Ambos eran alemanes y luteranos, pero Ernst pertenecía a la secta de los iluminados que, como otras de la época, los filadelfos del coronel Oudet, los concordistas, los caballeros negros, afirmaban que eran tiranicidas y querían acabar con la vida de aquel Napoleón opresor de los pueblos. Los dos muchachos conversaron sentados en mesas contiguas, en un ambiente amenizado por la música de un violín. Luego habían vagabundeado por las murallas para admirar el campo iluminado por los incendios de la batalla.
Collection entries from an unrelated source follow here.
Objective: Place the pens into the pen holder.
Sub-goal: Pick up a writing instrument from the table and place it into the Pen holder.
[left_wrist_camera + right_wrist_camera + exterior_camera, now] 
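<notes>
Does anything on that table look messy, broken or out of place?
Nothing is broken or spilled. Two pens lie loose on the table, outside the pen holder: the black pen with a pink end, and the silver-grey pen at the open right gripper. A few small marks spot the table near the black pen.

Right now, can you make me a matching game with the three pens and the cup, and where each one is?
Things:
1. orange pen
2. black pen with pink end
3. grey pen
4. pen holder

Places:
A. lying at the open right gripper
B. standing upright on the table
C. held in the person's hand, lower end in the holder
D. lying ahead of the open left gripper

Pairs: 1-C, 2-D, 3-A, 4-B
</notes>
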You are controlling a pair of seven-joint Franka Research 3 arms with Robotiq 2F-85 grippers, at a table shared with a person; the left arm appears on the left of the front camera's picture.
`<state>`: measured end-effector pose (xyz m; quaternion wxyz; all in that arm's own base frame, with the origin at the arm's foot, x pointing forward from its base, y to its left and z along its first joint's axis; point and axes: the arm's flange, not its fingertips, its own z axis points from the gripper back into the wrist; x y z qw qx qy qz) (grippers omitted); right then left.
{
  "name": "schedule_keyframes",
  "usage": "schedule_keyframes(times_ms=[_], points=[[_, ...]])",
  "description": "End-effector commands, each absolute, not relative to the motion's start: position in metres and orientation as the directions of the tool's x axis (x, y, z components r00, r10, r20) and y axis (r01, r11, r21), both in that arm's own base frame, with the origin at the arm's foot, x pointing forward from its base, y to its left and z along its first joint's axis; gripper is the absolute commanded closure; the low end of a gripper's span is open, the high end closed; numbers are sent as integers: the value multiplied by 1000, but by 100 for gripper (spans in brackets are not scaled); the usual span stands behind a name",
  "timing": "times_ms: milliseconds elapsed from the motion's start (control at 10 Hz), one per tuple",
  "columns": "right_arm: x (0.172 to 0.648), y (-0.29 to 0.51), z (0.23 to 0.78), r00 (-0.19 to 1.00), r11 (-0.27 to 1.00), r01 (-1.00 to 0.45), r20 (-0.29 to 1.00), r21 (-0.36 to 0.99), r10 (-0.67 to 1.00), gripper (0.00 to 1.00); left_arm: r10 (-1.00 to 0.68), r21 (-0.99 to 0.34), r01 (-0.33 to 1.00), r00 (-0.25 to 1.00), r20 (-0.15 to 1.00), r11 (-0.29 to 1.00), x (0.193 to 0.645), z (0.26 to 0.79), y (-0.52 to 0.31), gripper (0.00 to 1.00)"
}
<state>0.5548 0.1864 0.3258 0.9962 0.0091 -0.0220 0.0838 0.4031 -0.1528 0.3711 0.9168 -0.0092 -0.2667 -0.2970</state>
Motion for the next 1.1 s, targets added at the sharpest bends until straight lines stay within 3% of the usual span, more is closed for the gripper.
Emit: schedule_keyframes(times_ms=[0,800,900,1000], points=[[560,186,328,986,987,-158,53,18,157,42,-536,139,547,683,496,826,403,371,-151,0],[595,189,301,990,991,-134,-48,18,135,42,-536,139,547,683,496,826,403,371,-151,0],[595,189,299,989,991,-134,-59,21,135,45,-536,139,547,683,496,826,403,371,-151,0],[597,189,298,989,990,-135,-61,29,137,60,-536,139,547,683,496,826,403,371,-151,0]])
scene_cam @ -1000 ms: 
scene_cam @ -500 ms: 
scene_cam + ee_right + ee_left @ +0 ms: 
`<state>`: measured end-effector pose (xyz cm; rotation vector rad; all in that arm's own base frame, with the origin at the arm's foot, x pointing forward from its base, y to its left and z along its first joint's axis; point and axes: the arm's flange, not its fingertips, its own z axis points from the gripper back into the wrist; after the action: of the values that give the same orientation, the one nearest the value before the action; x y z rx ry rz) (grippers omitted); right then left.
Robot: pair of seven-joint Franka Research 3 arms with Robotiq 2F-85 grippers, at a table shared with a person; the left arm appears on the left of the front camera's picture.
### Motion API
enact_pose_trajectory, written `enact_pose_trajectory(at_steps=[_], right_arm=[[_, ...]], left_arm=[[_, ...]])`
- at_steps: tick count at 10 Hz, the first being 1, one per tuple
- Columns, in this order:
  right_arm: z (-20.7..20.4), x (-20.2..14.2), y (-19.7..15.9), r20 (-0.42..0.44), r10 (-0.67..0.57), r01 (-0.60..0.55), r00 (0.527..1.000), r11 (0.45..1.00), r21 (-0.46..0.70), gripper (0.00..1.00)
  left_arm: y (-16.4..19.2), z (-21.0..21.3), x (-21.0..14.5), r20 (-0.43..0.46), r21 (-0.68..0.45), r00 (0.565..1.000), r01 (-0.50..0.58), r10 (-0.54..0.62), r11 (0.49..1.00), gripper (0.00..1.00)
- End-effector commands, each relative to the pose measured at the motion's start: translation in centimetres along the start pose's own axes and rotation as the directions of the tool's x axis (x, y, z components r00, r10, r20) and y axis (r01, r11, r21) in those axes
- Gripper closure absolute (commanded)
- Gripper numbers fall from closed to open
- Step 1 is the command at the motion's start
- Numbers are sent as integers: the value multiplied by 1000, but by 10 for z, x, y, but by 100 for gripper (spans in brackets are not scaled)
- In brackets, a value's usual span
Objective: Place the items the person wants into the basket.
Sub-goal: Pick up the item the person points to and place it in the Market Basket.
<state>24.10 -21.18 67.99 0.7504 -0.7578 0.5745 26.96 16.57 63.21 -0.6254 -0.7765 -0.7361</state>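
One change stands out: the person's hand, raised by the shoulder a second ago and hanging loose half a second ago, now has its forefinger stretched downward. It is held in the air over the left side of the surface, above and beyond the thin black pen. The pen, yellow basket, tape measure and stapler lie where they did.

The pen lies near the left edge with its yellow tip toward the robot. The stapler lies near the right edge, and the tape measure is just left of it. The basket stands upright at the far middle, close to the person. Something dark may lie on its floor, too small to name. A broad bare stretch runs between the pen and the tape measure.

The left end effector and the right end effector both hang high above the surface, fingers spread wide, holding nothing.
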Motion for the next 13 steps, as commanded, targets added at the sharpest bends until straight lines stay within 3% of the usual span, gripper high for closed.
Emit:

Staps le había hablado de su misión y contado que una mañana se marchó de casa dejando una nota a su padre: «Parto para realizar lo que Dios me ha ordenado». Se creía elegido, había oído voces. Había leído con pasión el Oberon de Wieland, ese ingenuo poema inspirado en la Edad Media en el que un enano, rey de los elfos, apoyaba a Huon de Burdeos en su expedición a Babilonia. Gracias a un corazón mágico y a una copa encantada, Huon logró casarse con la hija del califa tras haber obtenido de éste unos pelos de su barba y tres muelas. Había leído sobre todo a Schiller, el sentimental Schiller, tan noble que llegaba a ser inhumano, y su Doncella de Orléans le había arrebatado, hasta tal extremo que se había convertido en Juana de Arco. Al igual que ella, liberaría del Ogro a Alemania y Austria. Para ello había adquirido un cuchillo.